Leandra hat am 30.12. nachmittags angefangen zu erbrechen, hatte Durchfall und leichtes Fieber. (Wir Eltern haben es beide vorher schon gehabt). Da auf Dauer nichts drin blieb (nicht mal Wasser löffelchenweise) ging es ihr immer schlechter. Wir haben Elektrolytllösung und Zäpfchen zum Erbrechen-verhindern gegeben, aber die halfen nichts. Silvester nachmittag sind wir ins KH gefahren. Die haben uns gleich dabehalten und ihr einen Tropf verpasst (zuerst NaCl und dann ein Glukosezeugs). :sad:


Das Problem war anscheinend, dass sie durch den starken Flüssigkeitsverlust eine "Azidose" bekam, die verhinderte, dass irgendwas drinbleiben konnte. Und so wurde das Problem schlimmer und lies sich nur noch per Infusion lösen.

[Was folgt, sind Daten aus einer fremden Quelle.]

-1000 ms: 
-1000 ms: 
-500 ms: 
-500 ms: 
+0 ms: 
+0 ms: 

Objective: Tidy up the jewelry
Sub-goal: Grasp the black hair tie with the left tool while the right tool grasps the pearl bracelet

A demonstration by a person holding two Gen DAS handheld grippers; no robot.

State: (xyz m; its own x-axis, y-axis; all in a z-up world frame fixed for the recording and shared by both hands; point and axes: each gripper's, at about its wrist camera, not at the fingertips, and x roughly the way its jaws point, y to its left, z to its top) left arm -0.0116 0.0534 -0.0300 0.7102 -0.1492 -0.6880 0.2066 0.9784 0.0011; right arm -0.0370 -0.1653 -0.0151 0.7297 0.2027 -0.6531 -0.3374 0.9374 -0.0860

Mich hat das total erschreckt, dass wir anscheinen nichts dagegen unternehmen konnten. Was wäre ohne Infusion passiert?
Oder hätten wir doch was machen können??

Kommentare

  • AnjaHAnjaH

    25,096

    bearbeitet 30. 11. -1, 02:00
    Ihr habt absolut richtig gehandelt.In dem Fall wenn nicht mal mehr Wasser drinnen bleibt udn das länger als 24h dann muß man mit so kleinen mÄusen isn KH ,die trocken sonst völlig aus, werden apathisch, fallen ins Koma....
  • ataspisataspis

    506

    bearbeitet 30. 11. -1, 02:00
    Oh Mann, vor ein paar Jahrzehnten oder in einem weniger gut situierten Land hätte das dann wohl schlecht geendet. Ein sehr beunruhigender Gedanke!